---------- Dataset section

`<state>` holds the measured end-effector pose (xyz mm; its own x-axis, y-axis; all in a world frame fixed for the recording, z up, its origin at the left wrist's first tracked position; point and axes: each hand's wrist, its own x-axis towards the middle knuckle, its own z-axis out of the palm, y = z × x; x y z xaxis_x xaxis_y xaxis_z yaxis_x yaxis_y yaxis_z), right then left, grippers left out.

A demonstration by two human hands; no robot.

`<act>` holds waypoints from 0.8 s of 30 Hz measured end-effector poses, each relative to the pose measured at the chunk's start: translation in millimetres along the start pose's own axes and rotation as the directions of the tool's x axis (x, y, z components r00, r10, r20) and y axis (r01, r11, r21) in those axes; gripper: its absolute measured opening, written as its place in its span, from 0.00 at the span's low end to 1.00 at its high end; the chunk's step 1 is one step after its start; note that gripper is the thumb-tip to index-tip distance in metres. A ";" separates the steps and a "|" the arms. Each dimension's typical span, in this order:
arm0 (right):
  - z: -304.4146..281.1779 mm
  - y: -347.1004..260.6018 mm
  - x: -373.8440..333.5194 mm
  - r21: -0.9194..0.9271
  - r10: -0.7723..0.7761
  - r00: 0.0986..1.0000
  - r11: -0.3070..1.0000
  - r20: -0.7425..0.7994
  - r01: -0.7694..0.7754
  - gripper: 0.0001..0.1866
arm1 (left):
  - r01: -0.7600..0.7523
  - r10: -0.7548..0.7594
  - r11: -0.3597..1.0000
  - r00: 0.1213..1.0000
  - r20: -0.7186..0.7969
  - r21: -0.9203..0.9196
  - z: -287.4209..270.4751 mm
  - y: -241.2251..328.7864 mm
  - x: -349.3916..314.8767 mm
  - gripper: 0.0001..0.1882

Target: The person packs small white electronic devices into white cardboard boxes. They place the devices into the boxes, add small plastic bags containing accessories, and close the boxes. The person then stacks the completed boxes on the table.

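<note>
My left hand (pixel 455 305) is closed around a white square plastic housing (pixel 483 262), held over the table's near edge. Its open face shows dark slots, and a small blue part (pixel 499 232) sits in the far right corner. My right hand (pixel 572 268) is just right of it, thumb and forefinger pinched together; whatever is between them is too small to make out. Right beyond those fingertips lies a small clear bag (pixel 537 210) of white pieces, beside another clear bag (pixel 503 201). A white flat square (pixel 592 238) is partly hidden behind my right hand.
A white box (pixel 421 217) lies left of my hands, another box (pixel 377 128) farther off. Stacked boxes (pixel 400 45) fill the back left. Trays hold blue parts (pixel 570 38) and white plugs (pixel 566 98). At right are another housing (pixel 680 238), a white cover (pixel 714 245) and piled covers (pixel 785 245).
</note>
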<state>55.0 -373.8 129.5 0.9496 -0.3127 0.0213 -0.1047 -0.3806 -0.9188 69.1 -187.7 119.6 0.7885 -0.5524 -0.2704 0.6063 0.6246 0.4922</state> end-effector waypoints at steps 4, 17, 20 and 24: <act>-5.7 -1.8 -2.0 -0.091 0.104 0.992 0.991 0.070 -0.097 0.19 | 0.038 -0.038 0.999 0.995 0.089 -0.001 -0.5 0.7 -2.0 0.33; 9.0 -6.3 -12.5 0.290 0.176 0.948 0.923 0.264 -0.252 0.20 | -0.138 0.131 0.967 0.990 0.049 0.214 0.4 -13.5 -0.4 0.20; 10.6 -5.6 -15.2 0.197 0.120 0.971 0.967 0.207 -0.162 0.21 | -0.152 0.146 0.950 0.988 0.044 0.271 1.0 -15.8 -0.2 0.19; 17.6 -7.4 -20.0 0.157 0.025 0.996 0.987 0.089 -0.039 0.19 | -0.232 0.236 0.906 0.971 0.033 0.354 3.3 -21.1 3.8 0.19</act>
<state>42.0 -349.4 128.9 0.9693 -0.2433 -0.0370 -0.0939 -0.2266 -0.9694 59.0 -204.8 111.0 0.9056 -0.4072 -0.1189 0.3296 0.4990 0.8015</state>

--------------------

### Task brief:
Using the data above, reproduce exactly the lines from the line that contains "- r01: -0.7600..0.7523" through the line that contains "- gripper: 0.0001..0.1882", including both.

### Task solution:
  - r01: -0.7600..0.7523
  - r10: -0.7548..0.7594
  - r11: -0.3597..1.0000
  - r00: 0.1213..1.0000
  - r20: -0.7186..0.7969
  - r21: -0.9203..0.9196
  - z: -287.4209..270.4751 mm
  - y: -241.2251..328.7864 mm
  - x: -349.3916..314.8767 mm
  - gripper: 0.0001..0.1882

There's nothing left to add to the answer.